> _Goal of the exercise_
Restate the data below word for word, and let no image into your version.

> _Dataset section_
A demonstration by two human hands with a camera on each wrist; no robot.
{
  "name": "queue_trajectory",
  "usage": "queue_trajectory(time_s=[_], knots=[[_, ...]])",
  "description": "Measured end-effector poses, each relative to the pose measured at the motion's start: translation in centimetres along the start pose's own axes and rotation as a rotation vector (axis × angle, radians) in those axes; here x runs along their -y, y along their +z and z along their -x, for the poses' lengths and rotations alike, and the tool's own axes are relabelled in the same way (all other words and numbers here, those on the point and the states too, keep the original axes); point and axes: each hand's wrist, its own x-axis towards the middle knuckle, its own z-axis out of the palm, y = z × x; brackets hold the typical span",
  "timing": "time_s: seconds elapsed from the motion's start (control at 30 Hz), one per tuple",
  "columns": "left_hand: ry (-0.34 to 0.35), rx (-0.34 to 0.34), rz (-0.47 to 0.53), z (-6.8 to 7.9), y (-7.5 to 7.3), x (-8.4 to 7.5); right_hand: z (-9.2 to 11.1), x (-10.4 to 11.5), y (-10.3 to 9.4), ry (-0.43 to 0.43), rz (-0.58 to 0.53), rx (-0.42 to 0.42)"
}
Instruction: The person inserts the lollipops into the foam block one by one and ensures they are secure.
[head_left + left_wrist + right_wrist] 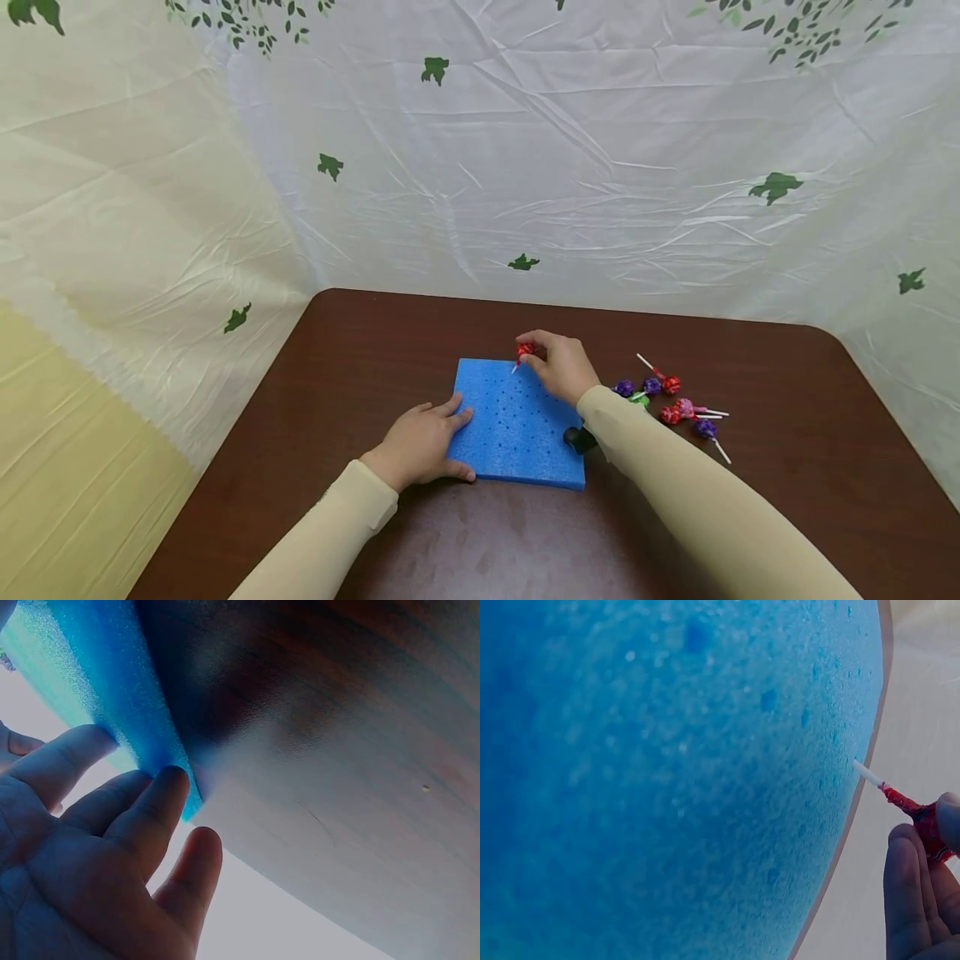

> _Exercise result_
A demonstration by two human hands with a camera on each wrist; no robot.
{
  "name": "queue_trajectory",
  "usage": "queue_trajectory(time_s=[_], knots=[[_, ...]])",
  "description": "Measured end-effector poses, each relative to the pose measured at the motion's start: translation in centimetres along the start pose's own axes and rotation as a rotation vector (axis × angle, radians) in those axes; here x runs along their -y, y along their +z and z along their -x, for the poses' lengths and rotations alike, and the tool's own axes are relabelled in the same way (all other words and numbers here, those on the point and the states too, keep the original axes); point and axes: each hand's wrist, its own x-axis towards the middle knuckle, its own z-axis out of the palm, y = z × x; brackets hold the typical span",
  "timing": "time_s: seconds elapsed from the motion's start (control at 30 Hz), one per tuple",
  "columns": "left_hand: ry (-0.34 to 0.35), rx (-0.34 to 0.34), rz (-0.47 to 0.53), z (-6.8 to 7.9), y (-7.5 to 7.3), x (-8.4 to 7.5); right_hand: z (-9.2 to 11.1), x (-10.4 to 11.5), y (-10.3 to 9.4), ry (-0.43 to 0.43), rz (-0.58 to 0.53), rx (-0.42 to 0.42)"
}
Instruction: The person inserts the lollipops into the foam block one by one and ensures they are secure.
[head_left + left_wrist + right_wrist] 

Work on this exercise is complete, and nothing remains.